# What the task requires
Please return only the lines from the one holding "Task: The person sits" through the one holding "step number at", exactly as they appear in the records below, both ends included.

[Extracted records]
↓↓↓

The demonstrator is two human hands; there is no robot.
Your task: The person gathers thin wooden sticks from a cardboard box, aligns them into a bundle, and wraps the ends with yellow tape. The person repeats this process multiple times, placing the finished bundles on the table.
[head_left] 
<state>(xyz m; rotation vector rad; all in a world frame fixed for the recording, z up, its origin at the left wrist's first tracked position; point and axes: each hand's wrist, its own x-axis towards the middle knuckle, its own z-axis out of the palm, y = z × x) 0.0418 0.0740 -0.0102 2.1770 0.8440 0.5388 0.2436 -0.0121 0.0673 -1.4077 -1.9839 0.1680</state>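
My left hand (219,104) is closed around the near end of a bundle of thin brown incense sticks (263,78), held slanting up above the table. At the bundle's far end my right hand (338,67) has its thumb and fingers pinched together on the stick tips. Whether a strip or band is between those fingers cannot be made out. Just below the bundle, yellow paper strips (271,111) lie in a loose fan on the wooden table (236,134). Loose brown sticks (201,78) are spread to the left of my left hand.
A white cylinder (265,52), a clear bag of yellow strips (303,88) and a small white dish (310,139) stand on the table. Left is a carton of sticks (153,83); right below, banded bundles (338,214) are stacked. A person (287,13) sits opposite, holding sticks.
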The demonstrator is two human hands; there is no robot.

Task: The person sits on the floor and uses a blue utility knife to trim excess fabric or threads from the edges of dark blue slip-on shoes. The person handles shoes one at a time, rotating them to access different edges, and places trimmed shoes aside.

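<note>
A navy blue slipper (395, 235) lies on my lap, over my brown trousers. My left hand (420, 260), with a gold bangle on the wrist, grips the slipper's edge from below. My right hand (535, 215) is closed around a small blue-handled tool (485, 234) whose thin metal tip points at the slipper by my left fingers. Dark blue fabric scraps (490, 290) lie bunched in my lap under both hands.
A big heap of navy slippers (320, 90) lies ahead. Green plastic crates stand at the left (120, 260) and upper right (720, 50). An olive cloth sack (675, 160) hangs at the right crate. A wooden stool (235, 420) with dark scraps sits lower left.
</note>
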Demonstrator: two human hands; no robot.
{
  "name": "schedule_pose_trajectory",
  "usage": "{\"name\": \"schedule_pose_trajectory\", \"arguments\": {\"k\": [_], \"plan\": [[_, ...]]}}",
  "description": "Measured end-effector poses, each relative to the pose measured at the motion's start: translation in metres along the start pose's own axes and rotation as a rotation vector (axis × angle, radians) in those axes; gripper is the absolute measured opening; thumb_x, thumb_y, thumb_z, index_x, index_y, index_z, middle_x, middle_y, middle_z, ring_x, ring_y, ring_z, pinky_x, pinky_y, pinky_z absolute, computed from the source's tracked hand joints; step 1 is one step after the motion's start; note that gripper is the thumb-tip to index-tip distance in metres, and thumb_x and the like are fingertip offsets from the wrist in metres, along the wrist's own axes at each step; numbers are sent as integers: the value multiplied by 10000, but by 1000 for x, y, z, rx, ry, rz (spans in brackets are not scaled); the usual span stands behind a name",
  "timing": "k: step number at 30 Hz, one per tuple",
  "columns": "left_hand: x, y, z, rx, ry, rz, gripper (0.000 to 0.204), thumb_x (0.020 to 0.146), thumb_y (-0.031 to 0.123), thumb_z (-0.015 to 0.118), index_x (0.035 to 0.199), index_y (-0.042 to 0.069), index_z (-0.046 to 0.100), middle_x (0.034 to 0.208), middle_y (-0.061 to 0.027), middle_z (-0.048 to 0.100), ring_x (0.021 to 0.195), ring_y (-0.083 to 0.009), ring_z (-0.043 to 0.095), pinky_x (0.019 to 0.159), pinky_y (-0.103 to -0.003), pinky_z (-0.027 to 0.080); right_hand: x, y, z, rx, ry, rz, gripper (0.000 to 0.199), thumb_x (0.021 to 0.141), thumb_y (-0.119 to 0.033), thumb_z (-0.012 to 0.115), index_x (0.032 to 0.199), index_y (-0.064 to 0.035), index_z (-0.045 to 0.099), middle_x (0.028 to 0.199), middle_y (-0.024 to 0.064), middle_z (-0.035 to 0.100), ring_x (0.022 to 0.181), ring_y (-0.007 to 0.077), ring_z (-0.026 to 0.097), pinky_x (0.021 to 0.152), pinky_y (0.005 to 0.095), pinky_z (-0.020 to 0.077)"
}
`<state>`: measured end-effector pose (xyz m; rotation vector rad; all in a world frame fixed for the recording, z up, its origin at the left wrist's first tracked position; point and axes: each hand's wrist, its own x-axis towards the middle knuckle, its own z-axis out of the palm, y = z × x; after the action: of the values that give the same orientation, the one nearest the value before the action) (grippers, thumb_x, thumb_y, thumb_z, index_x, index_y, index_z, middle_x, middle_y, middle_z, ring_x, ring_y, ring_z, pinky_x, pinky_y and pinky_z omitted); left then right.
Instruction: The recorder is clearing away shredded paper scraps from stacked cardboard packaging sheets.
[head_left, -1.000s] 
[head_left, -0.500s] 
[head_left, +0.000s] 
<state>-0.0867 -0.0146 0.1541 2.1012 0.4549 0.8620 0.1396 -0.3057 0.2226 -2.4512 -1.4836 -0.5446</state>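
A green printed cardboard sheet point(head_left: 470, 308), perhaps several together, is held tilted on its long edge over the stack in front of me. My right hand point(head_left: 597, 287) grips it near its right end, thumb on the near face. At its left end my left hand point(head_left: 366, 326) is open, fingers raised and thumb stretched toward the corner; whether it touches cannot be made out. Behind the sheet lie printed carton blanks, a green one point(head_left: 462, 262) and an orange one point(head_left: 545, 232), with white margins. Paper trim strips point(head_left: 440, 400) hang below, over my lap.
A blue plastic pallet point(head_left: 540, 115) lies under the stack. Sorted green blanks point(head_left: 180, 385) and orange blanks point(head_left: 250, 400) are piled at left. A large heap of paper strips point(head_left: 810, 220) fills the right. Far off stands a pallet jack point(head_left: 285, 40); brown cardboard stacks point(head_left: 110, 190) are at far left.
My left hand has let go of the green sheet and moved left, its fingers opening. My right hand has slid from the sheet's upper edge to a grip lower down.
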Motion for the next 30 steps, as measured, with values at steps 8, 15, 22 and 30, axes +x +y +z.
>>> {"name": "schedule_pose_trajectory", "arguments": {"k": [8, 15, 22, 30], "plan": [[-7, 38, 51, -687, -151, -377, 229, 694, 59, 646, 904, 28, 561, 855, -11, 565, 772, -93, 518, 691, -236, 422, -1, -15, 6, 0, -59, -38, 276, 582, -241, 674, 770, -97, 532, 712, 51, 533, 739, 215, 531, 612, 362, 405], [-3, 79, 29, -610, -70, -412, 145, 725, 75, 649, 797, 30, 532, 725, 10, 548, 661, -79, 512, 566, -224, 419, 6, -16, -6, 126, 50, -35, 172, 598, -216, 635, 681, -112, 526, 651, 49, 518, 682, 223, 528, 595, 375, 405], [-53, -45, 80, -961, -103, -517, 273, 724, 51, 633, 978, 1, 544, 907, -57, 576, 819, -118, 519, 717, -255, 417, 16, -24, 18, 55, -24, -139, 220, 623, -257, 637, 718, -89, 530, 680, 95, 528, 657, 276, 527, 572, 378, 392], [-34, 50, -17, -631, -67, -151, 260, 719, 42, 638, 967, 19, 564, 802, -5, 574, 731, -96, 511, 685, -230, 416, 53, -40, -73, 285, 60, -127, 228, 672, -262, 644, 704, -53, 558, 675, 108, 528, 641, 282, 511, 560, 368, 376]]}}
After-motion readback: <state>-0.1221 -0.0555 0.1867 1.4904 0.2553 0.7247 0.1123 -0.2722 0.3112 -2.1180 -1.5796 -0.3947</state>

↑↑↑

# Response to this exercise
Task: The person sits on the floor and uses a blue utility knife to trim excess fabric or threads from the edges of dark blue slip-on shoes. The person handles shoes one at a time, rotating them to access different edges, and places trimmed shoes aside.

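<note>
A navy blue slipper (395, 235) lies on my lap, over my brown trousers. My left hand (420, 260), with a gold bangle on the wrist, grips the slipper's edge from below. My right hand (535, 215) is closed around a small blue-handled tool (485, 234) whose thin metal tip points at the slipper by my left fingers. Dark blue fabric scraps (490, 290) lie bunched in my lap under both hands.
A big heap of navy slippers (320, 90) lies ahead. Green plastic crates stand at the left (120, 260) and upper right (720, 50). An olive cloth sack (675, 160) hangs at the right crate. A wooden stool (235, 420) with dark scraps sits lower left.
</note>
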Demonstrator: two human hands; no robot.
{
  "name": "schedule_pose_trajectory",
  "usage": "{\"name\": \"schedule_pose_trajectory\", \"arguments\": {\"k\": [_], \"plan\": [[_, ...]]}}",
  "description": "Measured end-effector poses, each relative to the pose measured at the motion's start: translation in metres along the start pose's own axes and rotation as a rotation vector (axis × angle, radians) in those axes; gripper is the absolute measured opening; thumb_x, thumb_y, thumb_z, index_x, index_y, index_z, middle_x, middle_y, middle_z, ring_x, ring_y, ring_z, pinky_x, pinky_y, pinky_z absolute, computed from the source's tracked hand joints; step 1 is one step after the motion's start; note that gripper is the thumb-tip to index-tip distance in metres, and thumb_x and the like are fingertip offsets from the wrist in metres, along the wrist's own axes at each step; numbers are sent as integers: the value multiplied by 10000, but by 1000 for x, y, z, rx, ry, rz (spans in brackets are not scaled); the usual span stands behind a name",
  "timing": "k: step number at 30 Hz, one per tuple",

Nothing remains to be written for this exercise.